By strange coincidence, I received a book on sleep research just after completing my chart and the last few issues of Science News have also included articles on sleep research. As the book points out, we have learned more about sleep and dreaming in the last sixty years than in the previous six thousand. The following snippet from a Science News article caught my attention:

"...people with a slow-running biological clock often cannot fall asleep before 2 a.m. and then labor to stay awake and alert throughout the morning. This condition, known as delayed sleep phase syndrome (DSPS), often leads to abuse of caffeine and other stimulants upon waking and tranquilizers and alcohol in the nightly struggle to doze off.

"Bright lights appear the best tonic for DSPS, reports Jean R. Joseph-Vanderpool of NIMH. He, Rosenthal and their co-workers advanced the circadian rhythms of 20 people with DSPS by having them sit in front of a bright-light screen for two hours every morning and then wear dark goggles for two hours just before dusk. After two weeks, participants fell asleep an average of two hours earlier and were substantially more alert in the morning. When the same group was exposed to dim light in the morning and wore clear goggles in the late afternoon, they fell asleep an average of one hour earlier than before treatment and did not experience the heightened morning alertness reported after bright-light treatment.

"The volunteers, most of whom were in their early 30s, had grappled unsuccessfully with DSPS for more than half their lives. When contacted six months after the study, nearly all had purchased a bright-light screen and found it effective when used every morning.

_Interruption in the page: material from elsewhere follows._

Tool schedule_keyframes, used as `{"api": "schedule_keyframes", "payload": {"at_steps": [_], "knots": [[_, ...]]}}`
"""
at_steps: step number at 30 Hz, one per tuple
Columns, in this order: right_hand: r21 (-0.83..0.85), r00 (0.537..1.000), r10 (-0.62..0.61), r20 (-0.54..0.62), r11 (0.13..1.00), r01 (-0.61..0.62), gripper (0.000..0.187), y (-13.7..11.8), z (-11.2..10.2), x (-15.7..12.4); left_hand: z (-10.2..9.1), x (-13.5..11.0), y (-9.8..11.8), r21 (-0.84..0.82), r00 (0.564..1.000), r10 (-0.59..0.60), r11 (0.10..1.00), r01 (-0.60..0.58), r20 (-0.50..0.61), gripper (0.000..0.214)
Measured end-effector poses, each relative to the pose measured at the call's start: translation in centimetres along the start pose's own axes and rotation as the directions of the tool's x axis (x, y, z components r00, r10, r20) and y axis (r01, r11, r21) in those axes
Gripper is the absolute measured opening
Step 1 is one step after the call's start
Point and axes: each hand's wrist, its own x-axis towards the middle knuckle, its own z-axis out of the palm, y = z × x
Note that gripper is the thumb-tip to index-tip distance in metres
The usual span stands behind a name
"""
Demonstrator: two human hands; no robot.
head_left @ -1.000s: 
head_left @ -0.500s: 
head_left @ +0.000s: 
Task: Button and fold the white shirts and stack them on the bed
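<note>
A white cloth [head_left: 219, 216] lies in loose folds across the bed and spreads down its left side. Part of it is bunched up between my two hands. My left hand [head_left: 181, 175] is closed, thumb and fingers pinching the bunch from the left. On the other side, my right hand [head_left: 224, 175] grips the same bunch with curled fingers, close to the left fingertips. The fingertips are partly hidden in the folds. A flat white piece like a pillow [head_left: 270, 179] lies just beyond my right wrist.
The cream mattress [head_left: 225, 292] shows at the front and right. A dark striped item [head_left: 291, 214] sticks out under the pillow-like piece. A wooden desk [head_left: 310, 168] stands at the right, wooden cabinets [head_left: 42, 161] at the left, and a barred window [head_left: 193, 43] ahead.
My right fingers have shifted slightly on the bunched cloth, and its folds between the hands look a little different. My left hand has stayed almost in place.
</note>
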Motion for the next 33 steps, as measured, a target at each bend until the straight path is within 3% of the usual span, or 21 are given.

"This problem is often perceived as laziness in the morning and willfullness at night, particularly by the parents of teenagers with DSPS," Rosenthal remarks. The prevalence of DSPS is unknown, but the condition appears most often during adolescence and young adulthood, when the circadian pacemaker is considerably slower than it is later in life, he notes."

All this stuff with bright lights makes more sense when you understand that sleep is controlled by the interaction of several "clocks" in the brain and that at least one of these clocks is "calibrated" by sunlight. A small wiring change in the Hypothalmus could be responsible for this DSPS stuff.

My own problems seem to match this description fairly well. My sleep habits have had a fairly potent impact on my life, causing some discord in my relationships and steering me away from 9-to-5 jobs. The few times I have had such jobs were pure misery before about 11 am. And over the last decade I have gained a reputation as a recluse, a coach potato, and a vampire (quite a combination!). Wouldn't it be something if it was my hypothalmus all along!